We'll use one of the smaller data sets to reduce computational time.  But, of course, you're welcome to try some of the other data sets listed above!

In [None]:
data[target].value_counts()

In [None]:
data.info()

In [None]:
data.describe()

# Explore the data

After downloading data and looking at its structure, one should start a more thorough exploration.
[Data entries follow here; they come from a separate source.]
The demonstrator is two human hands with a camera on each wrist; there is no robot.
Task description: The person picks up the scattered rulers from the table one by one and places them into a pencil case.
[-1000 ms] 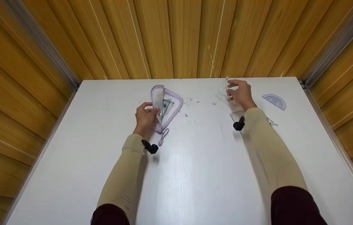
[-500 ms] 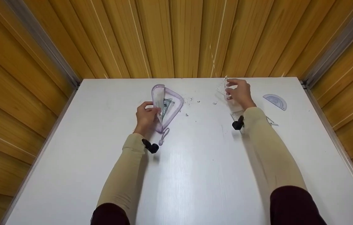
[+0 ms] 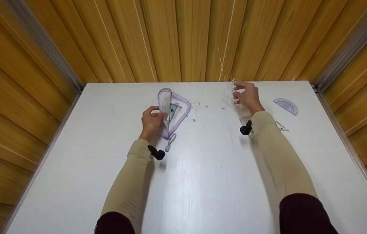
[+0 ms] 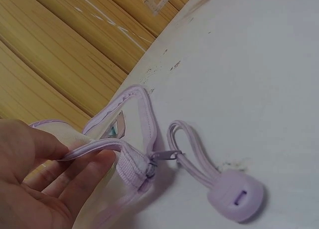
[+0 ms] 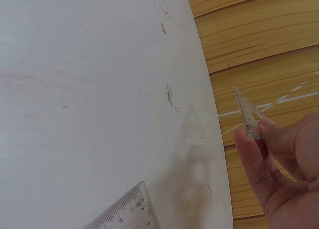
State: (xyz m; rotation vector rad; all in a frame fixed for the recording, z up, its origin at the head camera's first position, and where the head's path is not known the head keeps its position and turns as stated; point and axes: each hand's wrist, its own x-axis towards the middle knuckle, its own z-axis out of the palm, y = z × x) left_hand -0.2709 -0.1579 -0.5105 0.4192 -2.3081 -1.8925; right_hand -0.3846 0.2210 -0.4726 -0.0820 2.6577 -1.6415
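Observation:
My left hand (image 3: 152,122) pinches the edge of a purple-trimmed mesh zipper pouch (image 3: 183,104) near the back of the table, holding its mouth apart. Inside the pouch a small clear piece with markings (image 3: 173,110) shows through. In the left wrist view the zipper pull carries a cord with a lilac toggle (image 4: 236,196). Off to the right, my right hand (image 3: 249,97) pinches a clear set square (image 5: 247,116) between thumb and fingers, raised above the table. Beneath the right forearm lies another clear set square (image 5: 129,209), partly hidden by the sleeve in the head view.
A bluish half-round protractor (image 3: 286,106) lies on the white table (image 3: 196,182) right of the right hand. Small dark scuffs (image 3: 194,120) mark the tabletop between the hands. Yellow wood-patterned panels (image 3: 190,39) rise behind the table and at both sides.
My right hand with the set square has shifted slightly to the left. The left hand and the pouch have stayed in place.

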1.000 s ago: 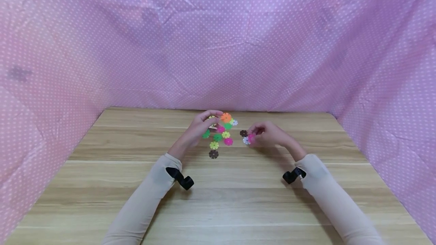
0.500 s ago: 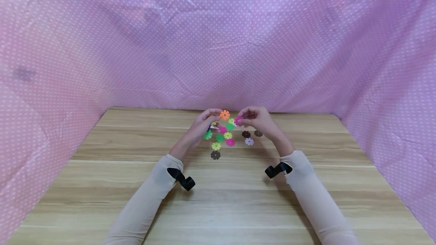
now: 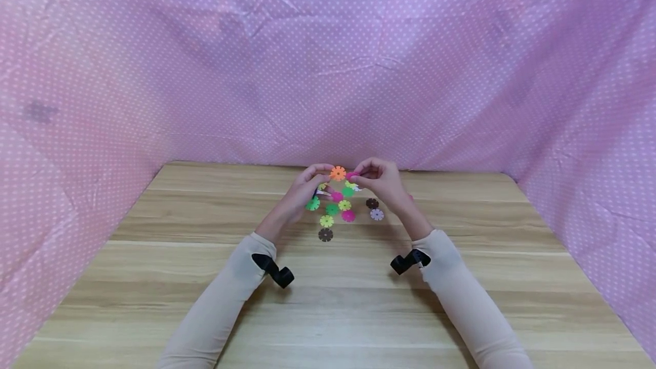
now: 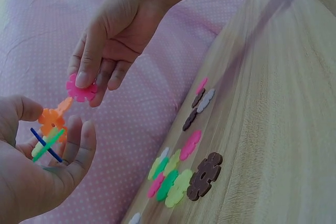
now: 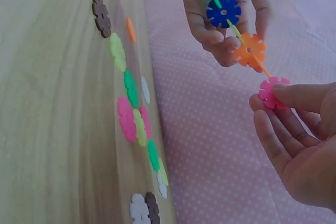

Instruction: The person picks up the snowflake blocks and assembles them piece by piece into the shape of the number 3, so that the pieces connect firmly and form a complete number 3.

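Observation:
In the head view my left hand (image 3: 299,193) is raised over the far part of the table, holding a short chain of slotted snowflake discs. The right wrist view shows its green, blue (image 5: 218,11), yellow and orange (image 5: 247,53) discs slotted crosswise into each other. Thumb and fingers of my right hand (image 3: 383,185) pinch a pink snowflake disc (image 5: 269,95). An edge-on orange disc (image 4: 64,105) at the chain's end points at the pink one, and in the right wrist view its tip meets the pink rim. Both hands hover above loose discs.
Loose discs lie flat on the wooden table (image 3: 328,312): brown (image 3: 325,235), yellow (image 3: 326,221), green (image 3: 332,209) and pink (image 3: 348,216) ones below the hands, white (image 3: 377,214) and dark brown (image 3: 372,203) ones to the right. Pink dotted cloth (image 3: 328,73) hangs behind the table.
My right hand has lifted the pink disc from the table on the right and brought it left and up, to the chain's orange end. My left hand has stayed nearly still.

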The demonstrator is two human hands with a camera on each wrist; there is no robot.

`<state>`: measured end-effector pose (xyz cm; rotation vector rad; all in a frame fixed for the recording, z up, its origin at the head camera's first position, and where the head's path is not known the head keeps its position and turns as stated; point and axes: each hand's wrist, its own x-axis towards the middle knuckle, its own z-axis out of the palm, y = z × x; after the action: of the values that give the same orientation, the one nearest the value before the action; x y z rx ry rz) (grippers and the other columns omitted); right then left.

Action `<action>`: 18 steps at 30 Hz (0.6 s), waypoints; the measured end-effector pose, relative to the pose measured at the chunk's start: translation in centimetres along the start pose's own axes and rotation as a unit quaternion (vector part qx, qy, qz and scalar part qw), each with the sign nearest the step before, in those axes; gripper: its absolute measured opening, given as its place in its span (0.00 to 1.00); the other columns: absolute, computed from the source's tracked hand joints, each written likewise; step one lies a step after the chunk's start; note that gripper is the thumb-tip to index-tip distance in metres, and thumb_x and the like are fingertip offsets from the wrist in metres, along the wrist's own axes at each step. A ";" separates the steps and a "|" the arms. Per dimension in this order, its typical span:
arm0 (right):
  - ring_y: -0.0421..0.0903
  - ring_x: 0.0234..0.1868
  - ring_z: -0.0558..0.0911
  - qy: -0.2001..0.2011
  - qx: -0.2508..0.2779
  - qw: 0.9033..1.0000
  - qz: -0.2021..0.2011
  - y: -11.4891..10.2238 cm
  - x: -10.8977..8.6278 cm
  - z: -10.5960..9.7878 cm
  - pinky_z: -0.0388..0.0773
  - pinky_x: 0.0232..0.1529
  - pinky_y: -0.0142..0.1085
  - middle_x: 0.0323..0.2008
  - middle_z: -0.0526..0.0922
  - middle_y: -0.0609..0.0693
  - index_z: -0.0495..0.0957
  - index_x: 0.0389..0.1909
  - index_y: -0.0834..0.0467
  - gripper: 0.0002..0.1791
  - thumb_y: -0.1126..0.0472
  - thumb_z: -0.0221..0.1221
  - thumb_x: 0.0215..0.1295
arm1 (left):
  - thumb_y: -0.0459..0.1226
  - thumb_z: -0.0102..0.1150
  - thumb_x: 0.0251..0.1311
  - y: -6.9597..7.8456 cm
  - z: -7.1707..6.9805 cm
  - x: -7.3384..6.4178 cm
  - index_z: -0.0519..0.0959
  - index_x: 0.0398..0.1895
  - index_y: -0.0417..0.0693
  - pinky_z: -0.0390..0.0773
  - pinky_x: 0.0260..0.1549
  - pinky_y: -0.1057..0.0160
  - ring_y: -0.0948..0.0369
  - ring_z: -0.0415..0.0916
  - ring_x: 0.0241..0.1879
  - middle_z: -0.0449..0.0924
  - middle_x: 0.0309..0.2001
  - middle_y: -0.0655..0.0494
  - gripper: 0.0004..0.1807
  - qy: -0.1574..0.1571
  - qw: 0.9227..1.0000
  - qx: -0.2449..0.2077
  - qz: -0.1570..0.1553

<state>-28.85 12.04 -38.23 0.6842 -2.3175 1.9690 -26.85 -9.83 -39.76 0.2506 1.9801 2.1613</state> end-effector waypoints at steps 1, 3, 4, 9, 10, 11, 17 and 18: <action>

We've seen how this can be done earlier in the course.

Here's a convenient package that can perform some of the common exploration steps automatically:

In [None]:
from pandas_profiling import ProfileReport

In [None]:
ProfileReport(data)

# Prepare the data and set up an experiment

In [None]:
from pycaret.classification import *

In [None]:
experiment = setup(data=data, target=target, normalize=True, 
                   normalize_method='robust', 
                   log_experiment=True, experiment_name='exp1', 
                   session_id=42)

> **Your turn!** Explore the various options PyCaret provides for setting up experiments using `setup`. 

# Train some baseline models

In [None]:
models()

In [None]:
top_models = compare_models(n_select=5, sort='Accuracy', exclude=['ridge'])
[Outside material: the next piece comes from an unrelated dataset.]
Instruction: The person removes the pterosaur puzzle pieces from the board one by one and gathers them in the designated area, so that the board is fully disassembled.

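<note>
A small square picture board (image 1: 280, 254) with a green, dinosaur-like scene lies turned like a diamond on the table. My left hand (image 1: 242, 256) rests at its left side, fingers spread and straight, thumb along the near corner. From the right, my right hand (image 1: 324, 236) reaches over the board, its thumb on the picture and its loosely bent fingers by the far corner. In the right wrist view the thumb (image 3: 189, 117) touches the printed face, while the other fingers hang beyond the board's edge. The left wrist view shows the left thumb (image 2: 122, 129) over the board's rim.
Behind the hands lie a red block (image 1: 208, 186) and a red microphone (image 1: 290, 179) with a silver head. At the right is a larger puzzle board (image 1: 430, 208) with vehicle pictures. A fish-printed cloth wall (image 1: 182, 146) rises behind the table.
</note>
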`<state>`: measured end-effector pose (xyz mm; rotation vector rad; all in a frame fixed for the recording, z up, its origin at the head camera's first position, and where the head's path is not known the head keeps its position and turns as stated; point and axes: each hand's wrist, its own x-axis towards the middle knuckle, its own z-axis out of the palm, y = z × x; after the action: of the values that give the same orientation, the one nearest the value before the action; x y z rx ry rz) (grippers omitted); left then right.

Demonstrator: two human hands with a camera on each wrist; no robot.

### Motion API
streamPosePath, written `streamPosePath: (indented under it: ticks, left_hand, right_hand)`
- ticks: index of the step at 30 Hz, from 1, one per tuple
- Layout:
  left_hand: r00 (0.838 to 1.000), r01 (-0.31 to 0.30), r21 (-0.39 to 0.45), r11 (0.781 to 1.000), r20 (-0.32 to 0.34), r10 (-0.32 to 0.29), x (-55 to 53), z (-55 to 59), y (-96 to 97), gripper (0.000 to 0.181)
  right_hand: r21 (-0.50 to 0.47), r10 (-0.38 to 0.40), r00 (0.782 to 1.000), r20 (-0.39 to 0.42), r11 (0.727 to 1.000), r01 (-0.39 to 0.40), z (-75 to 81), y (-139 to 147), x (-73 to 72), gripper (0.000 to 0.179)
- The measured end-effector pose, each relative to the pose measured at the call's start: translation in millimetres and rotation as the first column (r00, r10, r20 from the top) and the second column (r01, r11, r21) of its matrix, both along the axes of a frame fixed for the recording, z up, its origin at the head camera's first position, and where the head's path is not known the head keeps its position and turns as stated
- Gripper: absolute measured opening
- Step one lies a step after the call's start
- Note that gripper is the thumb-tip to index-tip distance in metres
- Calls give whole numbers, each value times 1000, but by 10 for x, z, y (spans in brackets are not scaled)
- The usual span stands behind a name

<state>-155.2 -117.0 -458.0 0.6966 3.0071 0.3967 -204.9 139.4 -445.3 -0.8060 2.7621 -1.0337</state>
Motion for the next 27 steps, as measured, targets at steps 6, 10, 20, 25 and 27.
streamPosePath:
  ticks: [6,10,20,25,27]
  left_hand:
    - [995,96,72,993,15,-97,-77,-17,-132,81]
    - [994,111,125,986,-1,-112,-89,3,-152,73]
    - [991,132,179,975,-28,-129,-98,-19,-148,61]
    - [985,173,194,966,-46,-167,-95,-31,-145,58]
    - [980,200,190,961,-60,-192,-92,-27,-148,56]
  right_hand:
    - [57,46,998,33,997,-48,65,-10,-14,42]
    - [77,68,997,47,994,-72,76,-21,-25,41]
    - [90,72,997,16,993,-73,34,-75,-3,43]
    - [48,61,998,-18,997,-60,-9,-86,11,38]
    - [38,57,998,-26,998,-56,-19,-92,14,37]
The results from this experiment are saved as a dataframe in our log (later in the notebook, we'll explore the results of our experiments using MLflow): 

In [None]:
log_df = get_logs()

In [None]:
#log_df

In [None]:
def get_sorted_logs():
    log_df = get_logs()
    return log_df.sort_values(by='metrics.Accuracy', ascending=False)

In [None]:
get_sorted_logs()

# Hyperparameter tuning

We've found some candidate models: 

In [None]:
top_models

We'll want to tune their hyperparameters to try to improve their performance:

In [None]:
%%time
tuned_models = [tune_model(m, optimize='Accuracy', n_iter=600, fold=5, choose_better=True) 
                for m in top_models]

**Note:** We've used the default parameter grids set by PyCaret. However, it's often a good idea to investigate more carefully what parameters to consider (as it depends not only on the model but also on the data). You can modify the grid using custom_grid. See the PyCaret source code for the default parameter grids. 

The logs have now been updated:

These scores can be compared to those obtained when we used default parameters. Note that `tune_model` uses `RandomizedSearchCV` from scikit-learn as its default search strategy. It's, therefore, not guaranteed that you will find the best hyperparameter combination from the parameter grid during the search. You can, of course, change the search algorithm and also the search library (for example, you can use `scikit-optimize`).

# Ensembling

As we've seen, it's often possible to combine models in a way that outperforms each of the single models. Again, there are multiple ways of doing this. A simple way, as you know, is to use "voting ensembles." In PyCaret, we can use `blend_models` to construct voting ensembles. 

Let's try ensembling some of the best models found so far:

In [None]:
tuned_models

In [None]:
n_models = 4
best_models = tuned_models[:n_models]

In [None]:
best_models

In [None]:
voting_hard = blend_models(best_models, method='hard', optimize='Accuracy')

As we've seen earlier, one can also train a so-called "blender" on top of the predictions from a set of models and, in that way, make use of more complicated patterns than in a voting ensemble:

In [None]:
blender = stack_models(estimator_list=best_models, optimize='Accuracy')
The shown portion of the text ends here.